• Task objective: Using the listing below, select the lines with the word "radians" and copy them.

• Data excerpts:
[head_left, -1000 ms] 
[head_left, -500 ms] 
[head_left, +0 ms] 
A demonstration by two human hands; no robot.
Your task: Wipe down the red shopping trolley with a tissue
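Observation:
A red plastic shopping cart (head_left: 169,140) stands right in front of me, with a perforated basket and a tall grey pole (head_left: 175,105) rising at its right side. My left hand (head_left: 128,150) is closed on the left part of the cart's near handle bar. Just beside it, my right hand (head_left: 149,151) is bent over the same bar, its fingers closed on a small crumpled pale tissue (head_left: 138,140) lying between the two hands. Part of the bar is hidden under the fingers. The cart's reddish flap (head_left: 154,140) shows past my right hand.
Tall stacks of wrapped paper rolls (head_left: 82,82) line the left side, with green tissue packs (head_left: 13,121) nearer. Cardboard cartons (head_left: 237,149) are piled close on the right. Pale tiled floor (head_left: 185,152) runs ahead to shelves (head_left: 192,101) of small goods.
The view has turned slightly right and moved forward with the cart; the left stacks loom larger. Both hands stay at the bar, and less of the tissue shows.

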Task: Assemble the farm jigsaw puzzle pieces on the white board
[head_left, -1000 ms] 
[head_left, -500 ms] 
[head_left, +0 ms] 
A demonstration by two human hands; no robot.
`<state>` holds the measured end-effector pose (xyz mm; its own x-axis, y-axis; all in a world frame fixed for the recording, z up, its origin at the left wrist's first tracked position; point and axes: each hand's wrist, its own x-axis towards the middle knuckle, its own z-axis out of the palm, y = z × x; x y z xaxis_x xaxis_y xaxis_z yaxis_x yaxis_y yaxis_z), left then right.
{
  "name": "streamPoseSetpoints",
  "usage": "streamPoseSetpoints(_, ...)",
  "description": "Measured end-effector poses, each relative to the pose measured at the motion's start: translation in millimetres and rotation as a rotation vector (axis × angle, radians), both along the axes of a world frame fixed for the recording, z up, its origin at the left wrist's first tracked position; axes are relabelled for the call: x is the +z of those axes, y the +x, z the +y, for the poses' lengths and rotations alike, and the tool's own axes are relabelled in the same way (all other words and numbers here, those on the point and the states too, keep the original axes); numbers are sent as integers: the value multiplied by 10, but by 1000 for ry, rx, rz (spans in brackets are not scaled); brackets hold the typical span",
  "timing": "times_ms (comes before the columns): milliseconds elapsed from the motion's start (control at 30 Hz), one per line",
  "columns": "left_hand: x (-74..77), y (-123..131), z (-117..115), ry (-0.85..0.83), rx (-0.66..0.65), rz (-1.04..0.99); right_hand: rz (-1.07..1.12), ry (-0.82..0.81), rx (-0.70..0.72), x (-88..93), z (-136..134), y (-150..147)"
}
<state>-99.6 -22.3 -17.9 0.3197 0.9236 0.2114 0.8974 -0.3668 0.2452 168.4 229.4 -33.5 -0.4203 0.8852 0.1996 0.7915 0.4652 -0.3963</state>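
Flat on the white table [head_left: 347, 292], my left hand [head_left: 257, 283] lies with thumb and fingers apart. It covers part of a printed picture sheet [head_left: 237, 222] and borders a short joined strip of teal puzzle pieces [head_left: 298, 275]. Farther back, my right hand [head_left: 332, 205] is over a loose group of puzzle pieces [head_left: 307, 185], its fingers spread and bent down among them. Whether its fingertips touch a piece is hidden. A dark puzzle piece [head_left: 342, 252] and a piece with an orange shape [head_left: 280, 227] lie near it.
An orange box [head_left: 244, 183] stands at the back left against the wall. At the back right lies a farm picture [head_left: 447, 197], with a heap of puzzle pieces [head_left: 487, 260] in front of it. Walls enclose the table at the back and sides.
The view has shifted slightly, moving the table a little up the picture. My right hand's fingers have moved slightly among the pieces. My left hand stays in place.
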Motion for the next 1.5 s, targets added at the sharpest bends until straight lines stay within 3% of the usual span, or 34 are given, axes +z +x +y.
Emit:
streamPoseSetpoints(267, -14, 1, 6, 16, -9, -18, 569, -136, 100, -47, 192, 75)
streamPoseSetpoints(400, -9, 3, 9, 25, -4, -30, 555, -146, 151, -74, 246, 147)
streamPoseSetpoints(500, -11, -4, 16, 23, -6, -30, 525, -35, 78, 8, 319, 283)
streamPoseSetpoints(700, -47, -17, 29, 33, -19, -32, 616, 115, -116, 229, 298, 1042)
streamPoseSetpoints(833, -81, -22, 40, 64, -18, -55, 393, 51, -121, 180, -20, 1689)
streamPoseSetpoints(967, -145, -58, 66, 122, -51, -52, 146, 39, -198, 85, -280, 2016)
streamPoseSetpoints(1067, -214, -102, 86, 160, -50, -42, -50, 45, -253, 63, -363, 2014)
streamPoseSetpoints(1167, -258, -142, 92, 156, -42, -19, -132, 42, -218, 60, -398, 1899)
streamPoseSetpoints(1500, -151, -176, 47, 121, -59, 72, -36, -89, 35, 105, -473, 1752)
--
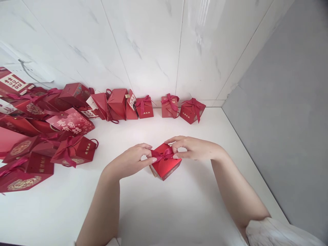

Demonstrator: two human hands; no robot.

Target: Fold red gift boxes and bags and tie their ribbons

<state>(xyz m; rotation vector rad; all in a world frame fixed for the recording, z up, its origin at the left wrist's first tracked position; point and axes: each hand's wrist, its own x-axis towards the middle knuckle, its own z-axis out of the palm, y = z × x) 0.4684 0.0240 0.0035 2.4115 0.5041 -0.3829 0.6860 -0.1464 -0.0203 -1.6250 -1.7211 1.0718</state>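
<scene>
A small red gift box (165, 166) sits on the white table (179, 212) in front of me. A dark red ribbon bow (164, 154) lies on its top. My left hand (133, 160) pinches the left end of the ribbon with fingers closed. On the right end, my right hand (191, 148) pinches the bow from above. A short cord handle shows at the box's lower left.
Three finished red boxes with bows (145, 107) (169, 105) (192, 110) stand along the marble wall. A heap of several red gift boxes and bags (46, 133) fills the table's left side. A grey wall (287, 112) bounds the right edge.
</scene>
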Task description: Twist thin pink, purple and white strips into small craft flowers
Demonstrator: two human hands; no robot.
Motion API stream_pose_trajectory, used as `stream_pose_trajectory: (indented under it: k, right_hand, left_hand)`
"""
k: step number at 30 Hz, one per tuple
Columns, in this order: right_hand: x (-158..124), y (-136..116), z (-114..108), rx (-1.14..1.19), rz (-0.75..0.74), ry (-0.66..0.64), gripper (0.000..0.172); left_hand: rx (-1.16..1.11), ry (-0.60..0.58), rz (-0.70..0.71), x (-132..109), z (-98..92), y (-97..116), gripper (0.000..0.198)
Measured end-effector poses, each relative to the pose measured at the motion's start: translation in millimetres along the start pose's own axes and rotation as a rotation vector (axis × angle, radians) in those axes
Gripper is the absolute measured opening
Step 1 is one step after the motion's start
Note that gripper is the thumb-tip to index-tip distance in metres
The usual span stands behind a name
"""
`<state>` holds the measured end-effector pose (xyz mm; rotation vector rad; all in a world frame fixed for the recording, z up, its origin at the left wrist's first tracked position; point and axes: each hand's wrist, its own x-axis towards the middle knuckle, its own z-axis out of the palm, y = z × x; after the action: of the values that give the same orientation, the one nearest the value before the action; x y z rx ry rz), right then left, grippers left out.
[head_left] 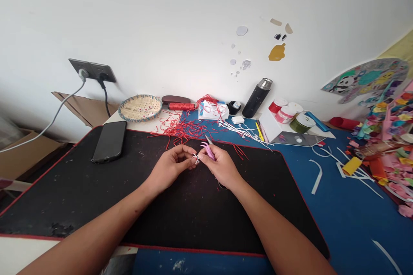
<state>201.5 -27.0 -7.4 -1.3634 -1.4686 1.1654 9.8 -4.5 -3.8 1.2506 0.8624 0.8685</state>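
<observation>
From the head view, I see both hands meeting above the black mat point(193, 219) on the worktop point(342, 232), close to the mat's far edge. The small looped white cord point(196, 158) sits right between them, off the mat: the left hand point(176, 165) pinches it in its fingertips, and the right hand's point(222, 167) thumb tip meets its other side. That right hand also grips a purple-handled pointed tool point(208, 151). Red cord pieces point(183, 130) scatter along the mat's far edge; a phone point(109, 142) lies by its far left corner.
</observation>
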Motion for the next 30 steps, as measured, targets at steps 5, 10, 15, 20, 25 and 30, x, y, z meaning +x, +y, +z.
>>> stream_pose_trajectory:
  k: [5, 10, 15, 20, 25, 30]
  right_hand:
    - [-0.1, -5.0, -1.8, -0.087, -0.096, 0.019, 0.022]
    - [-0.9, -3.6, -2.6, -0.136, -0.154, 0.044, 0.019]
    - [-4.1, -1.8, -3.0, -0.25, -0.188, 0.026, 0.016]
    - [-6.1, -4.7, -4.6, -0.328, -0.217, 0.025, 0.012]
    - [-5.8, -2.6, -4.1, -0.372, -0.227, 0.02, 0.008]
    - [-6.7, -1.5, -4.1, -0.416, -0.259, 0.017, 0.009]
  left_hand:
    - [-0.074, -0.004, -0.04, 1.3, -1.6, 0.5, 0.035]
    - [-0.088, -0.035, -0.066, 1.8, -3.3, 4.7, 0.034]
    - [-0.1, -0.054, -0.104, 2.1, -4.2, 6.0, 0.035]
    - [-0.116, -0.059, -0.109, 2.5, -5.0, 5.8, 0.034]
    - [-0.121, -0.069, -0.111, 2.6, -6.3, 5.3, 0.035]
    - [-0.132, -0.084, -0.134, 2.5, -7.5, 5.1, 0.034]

• Result of this task:
  "description": "Measured end-effector poses, each relative to the pose measured at the motion's start: translation in millimetres and rotation as a rotation vector (axis × angle, radians), both along the axes of a world frame fixed for the recording, z up, its origin at the left wrist's first tracked position; axes are relabelled for the call: x is the +z of those axes, y the +x, z the +y, for the poses' lengths and rotations alike, and the tool's own axes are relabelled in the same way (all other words and numbers here, those on the point and the states too, keep the original axes); numbers are sent as integers: the value multiplied by 10, but by 1000 for ry, rx, rz (spans in brackets are not scaled); brackets hold the typical span",
Measured end-effector poses, each relative to the pose measured at the motion's start: translation in millimetres along the start pose's own axes and rotation as a rotation vector (axis × angle, radians) in those axes

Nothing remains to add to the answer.